Work item: Wherever the string "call" appears in a line of the listing below, report that line.

Stored data:
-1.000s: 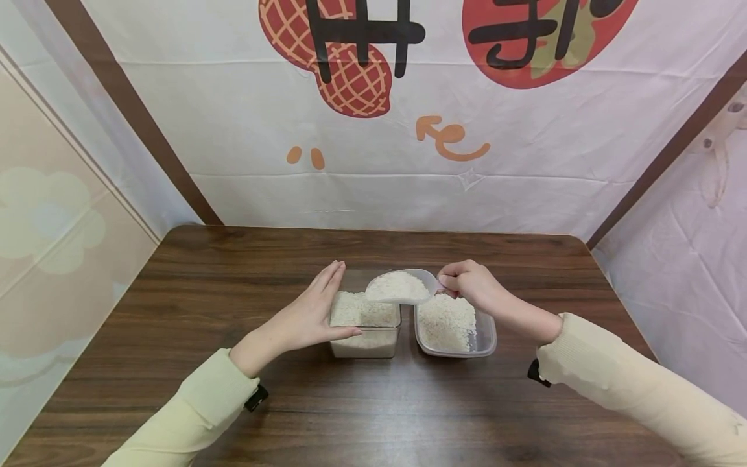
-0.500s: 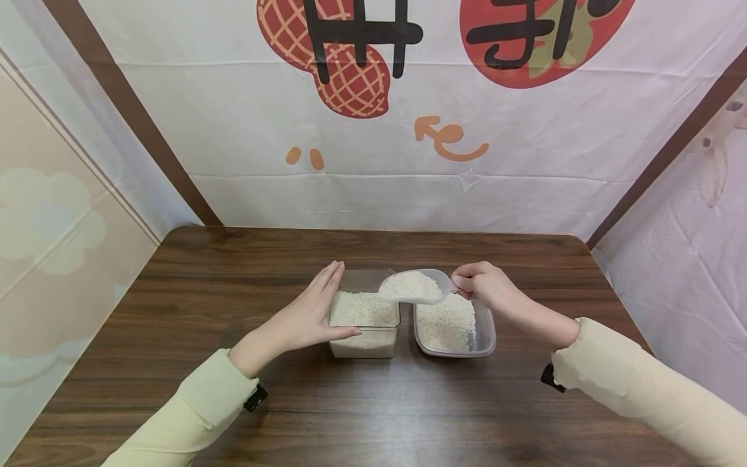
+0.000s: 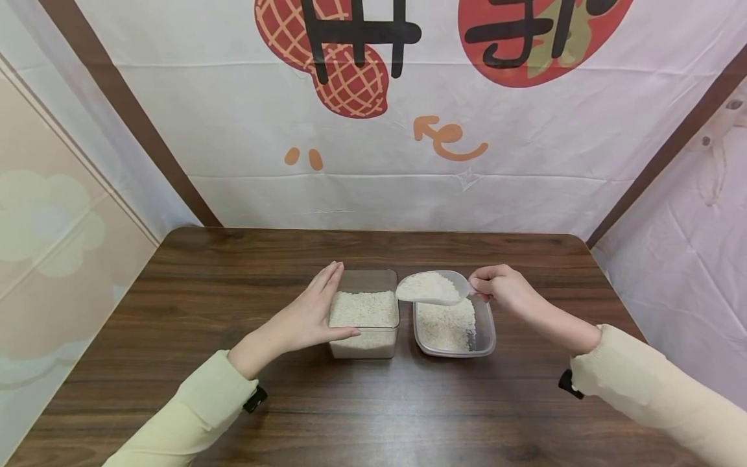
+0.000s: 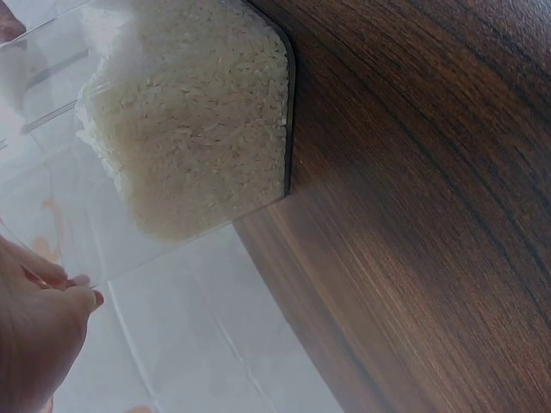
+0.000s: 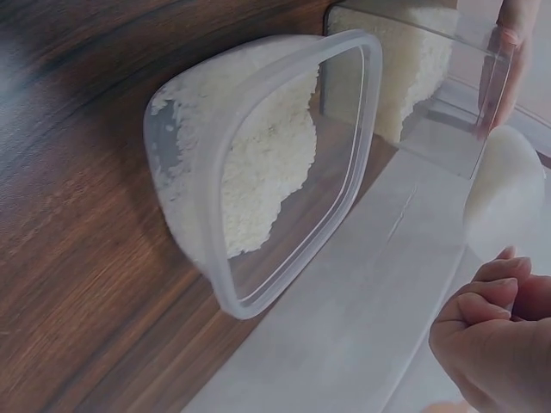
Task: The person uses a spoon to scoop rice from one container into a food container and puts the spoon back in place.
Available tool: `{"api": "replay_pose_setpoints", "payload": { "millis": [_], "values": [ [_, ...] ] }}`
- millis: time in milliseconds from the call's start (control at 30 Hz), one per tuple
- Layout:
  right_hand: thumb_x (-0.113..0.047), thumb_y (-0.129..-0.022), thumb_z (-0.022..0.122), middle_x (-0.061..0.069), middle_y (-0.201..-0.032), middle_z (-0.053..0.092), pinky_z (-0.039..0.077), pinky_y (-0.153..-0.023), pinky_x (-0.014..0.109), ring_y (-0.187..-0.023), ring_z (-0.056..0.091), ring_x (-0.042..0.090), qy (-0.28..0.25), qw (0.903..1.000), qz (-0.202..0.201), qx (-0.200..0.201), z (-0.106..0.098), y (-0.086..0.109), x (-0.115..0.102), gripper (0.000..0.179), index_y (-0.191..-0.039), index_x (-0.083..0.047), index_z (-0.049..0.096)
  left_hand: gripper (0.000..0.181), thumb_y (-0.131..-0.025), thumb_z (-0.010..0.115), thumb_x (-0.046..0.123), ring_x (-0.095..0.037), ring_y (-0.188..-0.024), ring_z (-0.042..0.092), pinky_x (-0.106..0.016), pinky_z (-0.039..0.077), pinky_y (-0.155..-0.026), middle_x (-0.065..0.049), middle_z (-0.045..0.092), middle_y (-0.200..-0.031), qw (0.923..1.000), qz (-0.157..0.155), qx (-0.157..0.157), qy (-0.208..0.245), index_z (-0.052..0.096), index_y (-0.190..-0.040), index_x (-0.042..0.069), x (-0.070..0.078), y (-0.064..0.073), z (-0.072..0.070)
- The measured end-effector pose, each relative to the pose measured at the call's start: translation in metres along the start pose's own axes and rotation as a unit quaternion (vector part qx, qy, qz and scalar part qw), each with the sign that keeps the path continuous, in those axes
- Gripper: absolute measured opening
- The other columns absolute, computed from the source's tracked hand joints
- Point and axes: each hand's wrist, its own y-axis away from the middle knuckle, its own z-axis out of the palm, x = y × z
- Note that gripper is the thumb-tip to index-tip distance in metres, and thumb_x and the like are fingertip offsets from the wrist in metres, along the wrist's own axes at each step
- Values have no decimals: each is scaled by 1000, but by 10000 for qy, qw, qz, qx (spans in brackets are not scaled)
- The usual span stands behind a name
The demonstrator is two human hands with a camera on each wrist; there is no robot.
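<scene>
In the head view, my left hand (image 3: 309, 312) holds a clear, straight-sided container (image 3: 363, 350) of rice by its left side, thumb along the front and fingers on the left. The left wrist view shows bent fingers (image 4: 60, 301) at the rim. My right hand (image 3: 502, 285) pinches the handle of a translucent scoop (image 3: 458, 298), heaped with white rice (image 3: 428, 285). It hangs level over the back of a second, lower plastic tub (image 3: 487, 342), partly filled with rice. In the right wrist view, the scoop (image 5: 508, 189) shows from outside, close to the clear container.
Both containers stand side by side, with a narrow gap between them, on a dark wood-grain table (image 3: 233, 272). A printed white cloth backdrop (image 3: 373, 201) hangs behind the table's far edge.
The right hand has carried the rice-filled scoop rightward, from above the clear container to above the tub, keeping it level. The left hand has stayed on its container.
</scene>
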Motion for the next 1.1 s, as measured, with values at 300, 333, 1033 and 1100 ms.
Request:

Exercise output:
- millis: time in milliseconds from the call's start (control at 30 Hz), one per tuple
- The measured end-effector pose, each relative to the pose measured at the call's start: translation in metres along the start pose's own axes and rotation as a unit quaternion (vector part qx, qy, qz and scalar part qw), each with the sign that keeps the path continuous, in those axes

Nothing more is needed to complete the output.